What to do
Report, from the records below, every line where the word "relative" appears.

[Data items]
━━━━
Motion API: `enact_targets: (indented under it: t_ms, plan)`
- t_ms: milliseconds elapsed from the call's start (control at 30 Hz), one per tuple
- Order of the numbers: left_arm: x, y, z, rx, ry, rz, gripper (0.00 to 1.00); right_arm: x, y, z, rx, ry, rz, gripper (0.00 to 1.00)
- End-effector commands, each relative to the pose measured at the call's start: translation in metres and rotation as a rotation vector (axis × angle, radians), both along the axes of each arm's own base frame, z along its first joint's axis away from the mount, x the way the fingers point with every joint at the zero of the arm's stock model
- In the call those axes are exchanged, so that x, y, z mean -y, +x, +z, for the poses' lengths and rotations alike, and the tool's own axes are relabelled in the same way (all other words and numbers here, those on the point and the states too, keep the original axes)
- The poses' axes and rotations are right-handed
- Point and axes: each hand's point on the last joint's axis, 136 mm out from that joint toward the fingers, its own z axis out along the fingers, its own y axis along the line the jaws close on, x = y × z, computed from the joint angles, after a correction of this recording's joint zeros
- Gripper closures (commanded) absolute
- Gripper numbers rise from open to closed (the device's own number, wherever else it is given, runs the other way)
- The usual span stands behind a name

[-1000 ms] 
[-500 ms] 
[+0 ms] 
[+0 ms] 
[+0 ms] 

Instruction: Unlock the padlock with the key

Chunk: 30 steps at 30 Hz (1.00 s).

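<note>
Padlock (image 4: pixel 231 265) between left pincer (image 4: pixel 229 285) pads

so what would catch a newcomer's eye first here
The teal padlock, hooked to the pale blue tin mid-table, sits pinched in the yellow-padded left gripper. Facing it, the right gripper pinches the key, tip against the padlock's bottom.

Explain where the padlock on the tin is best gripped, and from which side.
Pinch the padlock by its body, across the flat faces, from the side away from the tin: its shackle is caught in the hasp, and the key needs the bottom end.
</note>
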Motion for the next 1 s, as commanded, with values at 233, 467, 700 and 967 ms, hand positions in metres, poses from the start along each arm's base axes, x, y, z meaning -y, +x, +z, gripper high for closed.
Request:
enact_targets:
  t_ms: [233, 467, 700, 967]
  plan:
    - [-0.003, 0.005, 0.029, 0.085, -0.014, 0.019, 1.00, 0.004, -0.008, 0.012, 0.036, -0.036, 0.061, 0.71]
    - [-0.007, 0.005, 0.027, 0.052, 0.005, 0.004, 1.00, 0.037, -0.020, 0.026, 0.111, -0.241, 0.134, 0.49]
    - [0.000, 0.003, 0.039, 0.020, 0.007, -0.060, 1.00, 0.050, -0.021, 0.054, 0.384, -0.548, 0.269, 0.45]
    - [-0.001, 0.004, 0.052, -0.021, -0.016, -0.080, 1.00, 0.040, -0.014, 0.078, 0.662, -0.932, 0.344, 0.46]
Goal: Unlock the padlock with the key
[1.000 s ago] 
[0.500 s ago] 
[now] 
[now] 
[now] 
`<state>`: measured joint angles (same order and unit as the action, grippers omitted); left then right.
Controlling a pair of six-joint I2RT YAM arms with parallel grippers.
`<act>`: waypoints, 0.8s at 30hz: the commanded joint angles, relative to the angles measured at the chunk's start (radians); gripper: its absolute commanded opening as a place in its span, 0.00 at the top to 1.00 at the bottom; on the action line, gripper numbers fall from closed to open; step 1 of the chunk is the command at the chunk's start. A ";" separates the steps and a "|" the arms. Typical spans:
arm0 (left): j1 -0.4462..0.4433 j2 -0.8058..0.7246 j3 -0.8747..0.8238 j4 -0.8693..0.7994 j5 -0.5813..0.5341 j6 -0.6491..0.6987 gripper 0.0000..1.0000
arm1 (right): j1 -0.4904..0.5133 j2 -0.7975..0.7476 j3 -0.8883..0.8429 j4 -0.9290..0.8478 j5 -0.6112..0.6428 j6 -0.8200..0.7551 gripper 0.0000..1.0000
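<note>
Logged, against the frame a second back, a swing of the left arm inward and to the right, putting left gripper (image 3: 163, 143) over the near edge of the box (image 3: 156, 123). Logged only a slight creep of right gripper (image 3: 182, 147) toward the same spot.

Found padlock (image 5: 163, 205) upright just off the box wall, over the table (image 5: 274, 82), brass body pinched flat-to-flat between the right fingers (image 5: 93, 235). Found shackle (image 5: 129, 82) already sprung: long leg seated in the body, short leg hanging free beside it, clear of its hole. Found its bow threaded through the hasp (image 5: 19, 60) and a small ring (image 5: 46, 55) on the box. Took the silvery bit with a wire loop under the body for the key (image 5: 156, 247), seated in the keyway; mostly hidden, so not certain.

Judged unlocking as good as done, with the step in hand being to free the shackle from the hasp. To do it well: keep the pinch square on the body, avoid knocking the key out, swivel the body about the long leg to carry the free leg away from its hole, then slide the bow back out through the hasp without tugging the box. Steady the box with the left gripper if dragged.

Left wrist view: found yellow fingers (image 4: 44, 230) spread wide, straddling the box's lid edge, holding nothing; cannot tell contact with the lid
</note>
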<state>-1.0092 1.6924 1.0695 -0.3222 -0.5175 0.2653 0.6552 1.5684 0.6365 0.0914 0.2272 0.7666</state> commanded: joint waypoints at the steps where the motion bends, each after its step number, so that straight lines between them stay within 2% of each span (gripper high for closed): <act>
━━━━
Result for this task
- End-effector commands, each relative to the pose measured at the call's start: translation in metres and rotation as a rotation vector (axis × angle, radians), both along the axes of each arm's own base frame, z along its first joint's axis away from the mount, x the way the fingers point with every joint at the zero of the arm's stock model
`<act>`: waypoints, 0.8s at 30hz: the commanded joint angles, relative to the angles measured at the chunk's start (radians); gripper: its absolute commanded opening as a place in its span, 0.00 at the top to 1.00 at the bottom; on the action line, gripper numbers fall from closed to open; step 1 of the chunk is the command at the chunk's start. A ";" separates the steps and a "|" the arms. Typical spans:

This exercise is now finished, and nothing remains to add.